I depends on what I'm eating. Something's need a spoon. 

Soup doesn't do well without one.


----------



## tony pasley (May 6, 2006)

Eating out to prevent problems when I get home use all 3 but when at home or on a trail ride it is knife and spoon Texas growing up now mountains of N.C.


----------



## tony pasley (May 6, 2006)

You just drink soup don't need anything


----------



## Holly (Oct 15, 2011)

Spoons are for ice cream... nothing else.


----------



## DirtyDog (Oct 16, 2014)

Paleo diet. So just dive in face first...


----------



## Parson (Jan 7, 2015)

Holly said:


> Spoons are for ice cream... nothing else.


Ouch... lol!



DirtyDog said:


> Paleo diet.
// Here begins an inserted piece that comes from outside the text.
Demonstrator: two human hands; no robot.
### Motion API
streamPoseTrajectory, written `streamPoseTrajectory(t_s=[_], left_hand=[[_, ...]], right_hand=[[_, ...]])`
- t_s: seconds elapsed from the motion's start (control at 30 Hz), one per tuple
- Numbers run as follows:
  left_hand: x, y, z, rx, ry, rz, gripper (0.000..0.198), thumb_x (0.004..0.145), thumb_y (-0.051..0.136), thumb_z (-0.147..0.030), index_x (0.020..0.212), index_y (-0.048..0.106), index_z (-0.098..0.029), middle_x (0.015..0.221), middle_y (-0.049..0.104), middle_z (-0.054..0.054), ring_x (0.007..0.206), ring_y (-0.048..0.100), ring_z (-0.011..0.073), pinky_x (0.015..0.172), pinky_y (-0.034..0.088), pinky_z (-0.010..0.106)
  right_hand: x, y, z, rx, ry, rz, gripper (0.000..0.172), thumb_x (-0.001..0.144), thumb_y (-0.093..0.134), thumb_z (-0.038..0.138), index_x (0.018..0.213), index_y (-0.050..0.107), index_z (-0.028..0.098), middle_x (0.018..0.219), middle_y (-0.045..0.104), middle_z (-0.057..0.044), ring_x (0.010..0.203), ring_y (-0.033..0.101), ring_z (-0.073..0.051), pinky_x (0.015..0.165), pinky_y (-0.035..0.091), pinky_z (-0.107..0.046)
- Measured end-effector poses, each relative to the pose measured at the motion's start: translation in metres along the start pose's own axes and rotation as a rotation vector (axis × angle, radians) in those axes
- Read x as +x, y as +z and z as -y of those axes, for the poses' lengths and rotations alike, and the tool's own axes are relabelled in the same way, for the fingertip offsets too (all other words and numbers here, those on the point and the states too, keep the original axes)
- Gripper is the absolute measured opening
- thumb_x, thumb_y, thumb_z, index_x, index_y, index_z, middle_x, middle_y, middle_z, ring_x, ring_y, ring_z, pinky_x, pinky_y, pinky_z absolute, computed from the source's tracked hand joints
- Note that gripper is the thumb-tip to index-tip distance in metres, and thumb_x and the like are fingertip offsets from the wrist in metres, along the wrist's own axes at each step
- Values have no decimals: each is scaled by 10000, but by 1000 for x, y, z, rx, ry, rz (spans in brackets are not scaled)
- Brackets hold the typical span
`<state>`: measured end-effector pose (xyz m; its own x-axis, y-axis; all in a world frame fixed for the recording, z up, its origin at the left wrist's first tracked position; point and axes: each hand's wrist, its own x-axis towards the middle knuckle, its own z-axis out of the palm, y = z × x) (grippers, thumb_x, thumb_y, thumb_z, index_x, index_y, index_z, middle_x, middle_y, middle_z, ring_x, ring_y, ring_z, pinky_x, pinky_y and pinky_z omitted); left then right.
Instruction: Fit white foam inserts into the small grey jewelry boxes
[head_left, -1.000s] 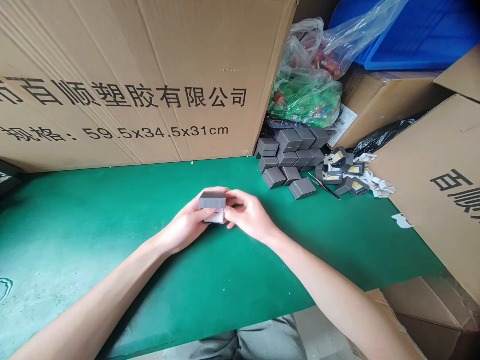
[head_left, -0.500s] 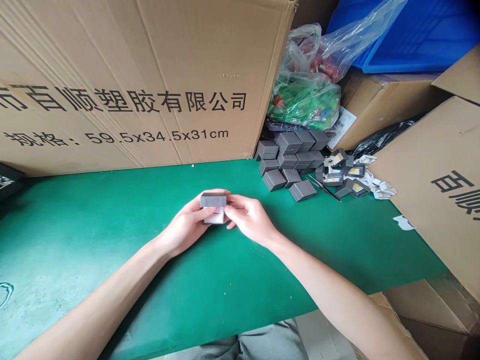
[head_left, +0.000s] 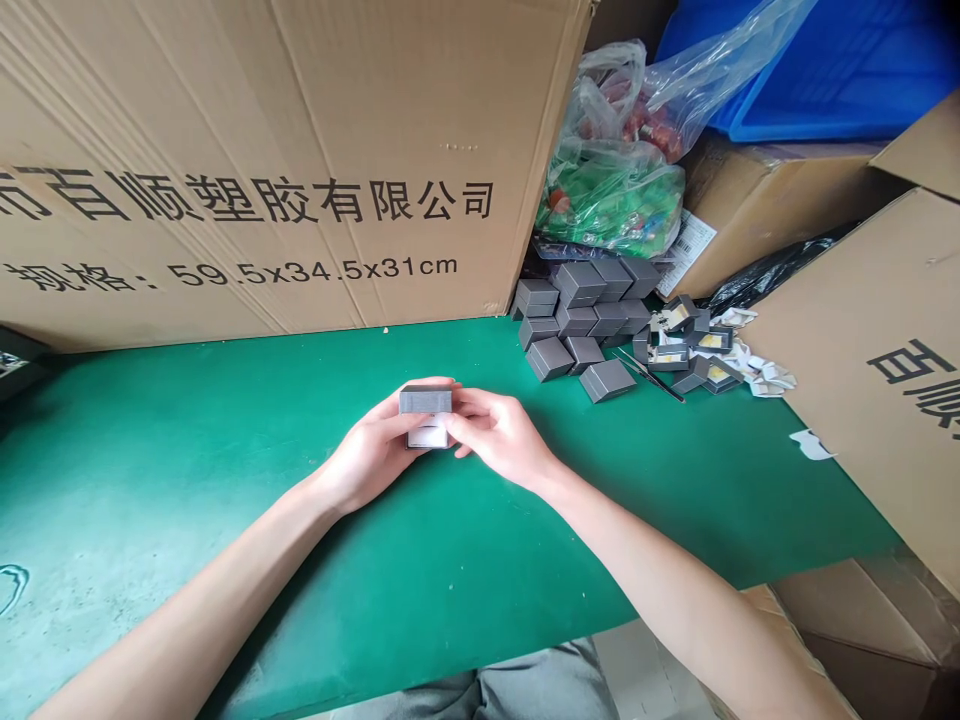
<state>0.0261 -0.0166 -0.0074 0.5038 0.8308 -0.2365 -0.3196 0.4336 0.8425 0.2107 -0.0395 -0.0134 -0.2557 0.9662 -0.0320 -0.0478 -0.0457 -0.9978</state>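
Note:
Both my hands meet over the middle of the green table (head_left: 225, 420). They hold a small grey box (head_left: 426, 401) whose lid stands raised, with a white insert showing underneath. My left hand (head_left: 371, 452) cups the box from the left and below, fingers curled round it. My right hand (head_left: 499, 432) grips its right side, the thumb and fingertips pressed against the white part.
A pile of closed small grey boxes (head_left: 581, 325) lies at the back right, beside several open boxes (head_left: 686, 350) with white scraps and a thin dark tool (head_left: 649, 375). A large printed carton (head_left: 262, 160) stands behind; plastic bags (head_left: 611, 160) and another carton (head_left: 877, 370) crowd the right.
Almost nothing has moved. My hands keep the same hold on the grey box; only my fingers shift slightly on its white insert.

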Motion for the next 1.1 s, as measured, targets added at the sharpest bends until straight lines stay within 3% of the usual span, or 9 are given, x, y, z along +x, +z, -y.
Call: streamPoseTrajectory(t_s=[0.23,0.47,0.63,0.83,1.1], left_hand=[[0,-1,1,-15,22,-9,361,896,724,-273,1252,713,-213,1219,732,117,1090,686,299,934,549,432],[1,-3,4,9,56,1,421,921,713,-324,1332,654,-256,1248,719,98,1140,674,295,969,562,452],[1,-2,1,82,110,-12,376,944,691,-348,1313,648,-288,1288,714,51,1197,667,250,1082,528,430],[1,-1,-3,166,144,-122,468,895,755,-343,1336,614,-274,1203,764,54,1109,728,245,1054,566,448],[2,2,-4,190,128,-136,415,869,782,-329,1243,659,-197,1189,770,81,1133,726,263,1037,586,422]], right_hand=[[-2,0,2,-38,-32,-4,342,910,665,456,1152,734,224,1035,761,-31,828,697,-153,589,586,-233],[3,-3,-2,-2,-24,59,386,864,724,442,1174,696,215,1042,743,-31,814,688,-140,666,596,-251],[7,-7,-5,92,4,-27,551,821,782,417,1300,646,180,1115,759,-84,875,708,-171,646,576,-249],[9,-9,-10,101,-15,-78,543,845,770,384,1327,637,171,1130,755,-100,859,713,-178,594,548,-243],[10,-6,-13,90,-19,-94,509,863,746,395,1321,641,200,1095,723,-71,872,696,-168,645,594,-252]])
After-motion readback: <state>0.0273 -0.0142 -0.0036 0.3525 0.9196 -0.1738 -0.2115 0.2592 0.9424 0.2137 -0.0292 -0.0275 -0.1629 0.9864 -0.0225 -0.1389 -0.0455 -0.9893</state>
So just dive in face first...


Maybe that's what I'm doing wrong... hmm... xD


----------



## Steve M1911A1 (Feb 6, 2008)

My poll choice is forced to be: "Not Enough Choices."

I grew up in New York City. I went to a "good" school (that is, a private school). We lived in a "nice" neighborhood. My parents were very, um, upscale.
I learned to use not only the canonical knife, fork, table spoon, tea spoon, coffee spoon, salad fork, dessert fork, shellfish fork, fish knife, steak knife, but also a whole lot more.
I learned a lot of table manners, and a lot of politeness.
I was civilized. And I was intimidated.

And what came of it? Nothing!

Now, in my 77th year, I eat BBQ with my bare hands and lots of paper towels. I eat ravioli and gnocchi in sauce with a table spoon, and spaghetti in sauce with a spoon and fork. I eat salad with a knife and fork, and I eat sandwiches the same way. Sometimes I eat fish with a table spoon. I use any utensil handy to get any food from where it sits up to my mouth, and I don't care much for table manners.
I have become a cave man. And I am happy.


----------



## Cait43 (Apr 4, 2013)

Genuine Silverware Set


----------



## Bisley (Aug 24, 2008)

I use a spoon for soup or ice cream, otherwise a knife and fork, and sop up the juice with a biscuit, cornbread, or toast.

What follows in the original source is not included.